Extracorporeal Photopheresis (ECP) is a specialized medical procedure that treats certain diseases by modifying a patient’s immune cells outside of the body. The term “extracorporeal” means occurring outside the body, and “photopheresis” refers to the use of light to treat the blood. This treatment selectively targets and alters the function of problematic white blood cells, primarily lymphocytes, which are the main components of the immune system.
ECP is a type of apheresis, a process where blood is drawn, separated into components, treated, and then returned to the patient. The procedure combines this separation technique with a photosensitive drug and ultraviolet light exposure to achieve its therapeutic effect. It is a form of immunotherapy designed to regulate an overactive or misdirected immune response without broadly suppressing the entire system.
The Three Phases of the ECP Procedure
The entire ECP process is performed using a specialized machine and is divided into three distinct phases: collection, photoactivation, and reinfusion.
Collection (Leukapheresis)
The first phase involves drawing blood from the patient, typically through a large peripheral vein or a central venous catheter. The machine separates the whole blood into its components using centrifugation to isolate the white blood cells (leukocytes) from the red blood cells and plasma. The leukocytes are collected into a sterile chamber, while the red blood cells and plasma are immediately returned to the patient, minimizing volume loss.
Photoactivation
The collected white blood cells are mixed with a photosensitizing compound, most commonly 8-methoxypsoralen (8-MOP). This drug intercalates into the DNA of the immune cells, making them susceptible to light exposure. The mixture is then exposed to a specific wavelength of ultraviolet A (UVA) light. The UVA light activates the 8-MOP, causing it to form cross-links within the DNA of the white blood cells, particularly the lymphocytes. This process induces programmed cell death, or apoptosis.
Reinfusion
In the final phase, the treated, photoactivated white blood cells are returned to the patient intravenously. These cells, now containing damaged DNA and entering an apoptotic state, act as the therapeutic agent. The entire three-phase cycle takes approximately one and a half to three hours to complete, with the patient remaining connected to the machine throughout.
How ECP Modifies the Immune System
The therapeutic effect of ECP involves a sophisticated reprogramming of the body’s immune response, not just the destruction of immune cells. The procedure primarily affects T-lymphocytes, which are active in autoimmune diseases and transplant rejection.
When the treated, apoptotic cells are returned during reinfusion, the immune system’s antigen-presenting cells (APCs), such as dendritic cells and macrophages, engulf and process them. This ingestion of apoptotic material in a non-inflammatory environment signals the immune system to shift its response. This signal moves the immune response from an aggressive, pro-inflammatory state toward a more tolerogenic, or anti-inflammatory, state.
The processing of these apoptotic cells by APCs is believed to lead to the generation and proliferation of regulatory T-cells (Tregs). Tregs are specialized immune cells that actively suppress the activity of other T-cells, promoting immune tolerance. This mechanism helps calm misdirected immune attacks without causing global immunosuppression.
Key Diseases Treated with Photopheresis
ECP is primarily used for managing conditions driven by dysfunctional or overactive T-lymphocytes. The United States Food and Drug Administration (FDA) initially approved ECP for the treatment of advanced Cutaneous T-Cell Lymphoma (CTCL), a rare skin cancer. ECP is often utilized when CTCL is unresponsive to other therapies.

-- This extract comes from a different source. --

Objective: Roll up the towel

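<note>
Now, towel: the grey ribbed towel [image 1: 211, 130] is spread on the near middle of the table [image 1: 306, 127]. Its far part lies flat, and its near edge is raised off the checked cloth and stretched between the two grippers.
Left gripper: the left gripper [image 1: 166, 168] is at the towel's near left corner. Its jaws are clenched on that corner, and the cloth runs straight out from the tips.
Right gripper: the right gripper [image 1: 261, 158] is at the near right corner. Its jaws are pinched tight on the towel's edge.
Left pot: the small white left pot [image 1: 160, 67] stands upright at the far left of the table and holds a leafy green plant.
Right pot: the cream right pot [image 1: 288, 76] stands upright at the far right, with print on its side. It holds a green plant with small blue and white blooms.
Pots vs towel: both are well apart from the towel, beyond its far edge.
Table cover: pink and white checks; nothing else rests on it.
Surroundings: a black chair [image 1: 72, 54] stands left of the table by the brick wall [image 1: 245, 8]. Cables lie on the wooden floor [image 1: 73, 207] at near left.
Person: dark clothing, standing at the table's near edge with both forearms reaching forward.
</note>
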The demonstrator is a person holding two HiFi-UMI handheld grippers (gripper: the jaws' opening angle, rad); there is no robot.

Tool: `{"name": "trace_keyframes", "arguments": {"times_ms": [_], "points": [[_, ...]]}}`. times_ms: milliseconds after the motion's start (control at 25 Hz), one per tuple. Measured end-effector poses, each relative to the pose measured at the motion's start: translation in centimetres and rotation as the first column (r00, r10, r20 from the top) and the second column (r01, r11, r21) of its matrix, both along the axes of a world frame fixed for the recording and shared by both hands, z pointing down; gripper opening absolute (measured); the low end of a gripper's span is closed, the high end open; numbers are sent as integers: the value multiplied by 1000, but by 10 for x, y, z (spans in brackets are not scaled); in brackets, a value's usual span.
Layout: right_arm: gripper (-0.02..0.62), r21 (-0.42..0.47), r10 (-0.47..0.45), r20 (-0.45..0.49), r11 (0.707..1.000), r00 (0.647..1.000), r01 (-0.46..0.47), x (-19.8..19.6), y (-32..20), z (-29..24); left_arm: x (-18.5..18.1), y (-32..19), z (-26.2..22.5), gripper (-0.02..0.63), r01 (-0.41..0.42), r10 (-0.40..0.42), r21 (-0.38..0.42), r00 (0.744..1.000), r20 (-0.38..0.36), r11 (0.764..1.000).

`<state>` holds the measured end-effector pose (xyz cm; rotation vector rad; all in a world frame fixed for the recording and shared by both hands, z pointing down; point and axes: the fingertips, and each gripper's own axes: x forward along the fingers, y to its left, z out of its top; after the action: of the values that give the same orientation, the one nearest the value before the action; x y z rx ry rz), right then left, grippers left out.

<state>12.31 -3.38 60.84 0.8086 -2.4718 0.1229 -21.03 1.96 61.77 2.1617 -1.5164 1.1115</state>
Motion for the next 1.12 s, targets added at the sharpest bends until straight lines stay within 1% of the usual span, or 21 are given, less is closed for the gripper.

A major application is the treatment of Graft-versus-Host Disease (GvHD), a serious complication following allogeneic bone marrow or stem cell transplant. ECP is typically employed as a second-line therapy for patients with chronic or acute GvHD that is refractory to standard treatments. In GvHD, donor T-cells attack the recipient’s tissues, and ECP helps modulate these aggressive cells.
ECP has also been used for other immune-mediated conditions:
- Managing rejection following solid organ transplantation, particularly in heart and lung recipients.
- Systemic sclerosis.
- Crohn’s disease.
Patient Experience and Treatment Logistics
ECP is an outpatient procedure. A single treatment session usually ranges from two to four hours, similar to other apheresis procedures. A major logistical consideration is the need for reliable venous access to efficiently draw and return the blood components during the session.

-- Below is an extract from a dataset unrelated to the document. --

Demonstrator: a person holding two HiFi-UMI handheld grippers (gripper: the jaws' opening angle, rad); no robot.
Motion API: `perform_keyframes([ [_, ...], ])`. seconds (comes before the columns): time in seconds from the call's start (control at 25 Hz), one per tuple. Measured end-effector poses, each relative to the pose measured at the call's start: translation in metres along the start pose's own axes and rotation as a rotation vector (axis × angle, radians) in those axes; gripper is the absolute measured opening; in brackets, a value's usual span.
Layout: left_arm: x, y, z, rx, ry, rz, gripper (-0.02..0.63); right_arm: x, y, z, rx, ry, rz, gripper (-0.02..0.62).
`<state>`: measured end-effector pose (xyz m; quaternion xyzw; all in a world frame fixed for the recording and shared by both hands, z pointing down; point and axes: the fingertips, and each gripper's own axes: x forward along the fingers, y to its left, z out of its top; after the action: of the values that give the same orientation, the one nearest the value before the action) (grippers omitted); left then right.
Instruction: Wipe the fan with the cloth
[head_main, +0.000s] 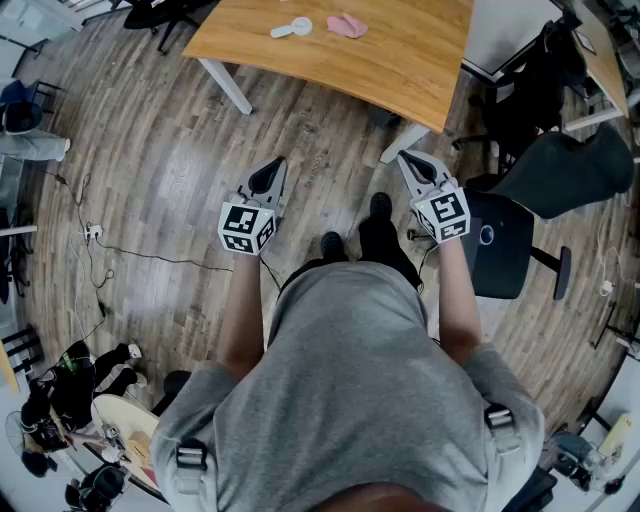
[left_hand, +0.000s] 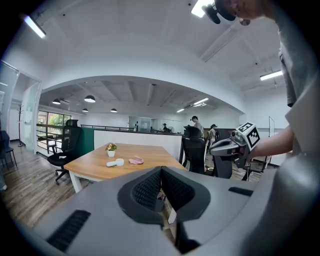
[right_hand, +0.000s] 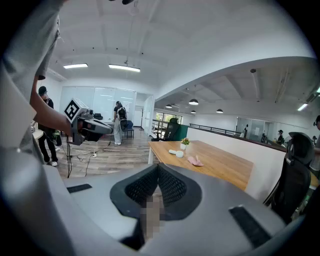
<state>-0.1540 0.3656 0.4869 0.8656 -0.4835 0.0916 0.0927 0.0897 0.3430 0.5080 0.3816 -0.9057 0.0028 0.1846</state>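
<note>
Evidently pre-start, approach pending. Wood floor (head_main: 170, 170) lies open up to the bench (head_main: 400, 60); a chair (head_main: 570, 170) crowds the right. Left claw (head_main: 270, 170) and right claw (head_main: 413, 165) are fully closed and empty, well short of the bench edge. Fan (head_main: 292, 29) and cloth (head_main: 347, 26) lie near each other, far side. Next move likely: step in, open for the cloth.

A wooden worktop (head_main: 400, 60) stands on a plank floor (head_main: 170, 180). On it lie a white fan (head_main: 291, 28) and, near it, a pink cloth (head_main: 347, 25). A small plant (left_hand: 111, 148) stands behind them.
</note>
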Motion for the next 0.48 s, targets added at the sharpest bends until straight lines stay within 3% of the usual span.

The standard treatment schedule involves receiving ECP on two consecutive days. This two-day cycle is typically repeated every two to four weeks and maintained over several months. The frequency is adjusted based on the patient’s clinical response. Patients can generally resume normal activities immediately after the session.
Temporary fatigue is a common side effect, but it is usually mild. Because the photosensitizing drug 8-MOP increases sensitivity to ultraviolet light, patients must take precautions. This involves wearing UV-protective clothing and sunglasses and avoiding direct sunlight for at least 24 hours after treatment to prevent phototoxic reactions.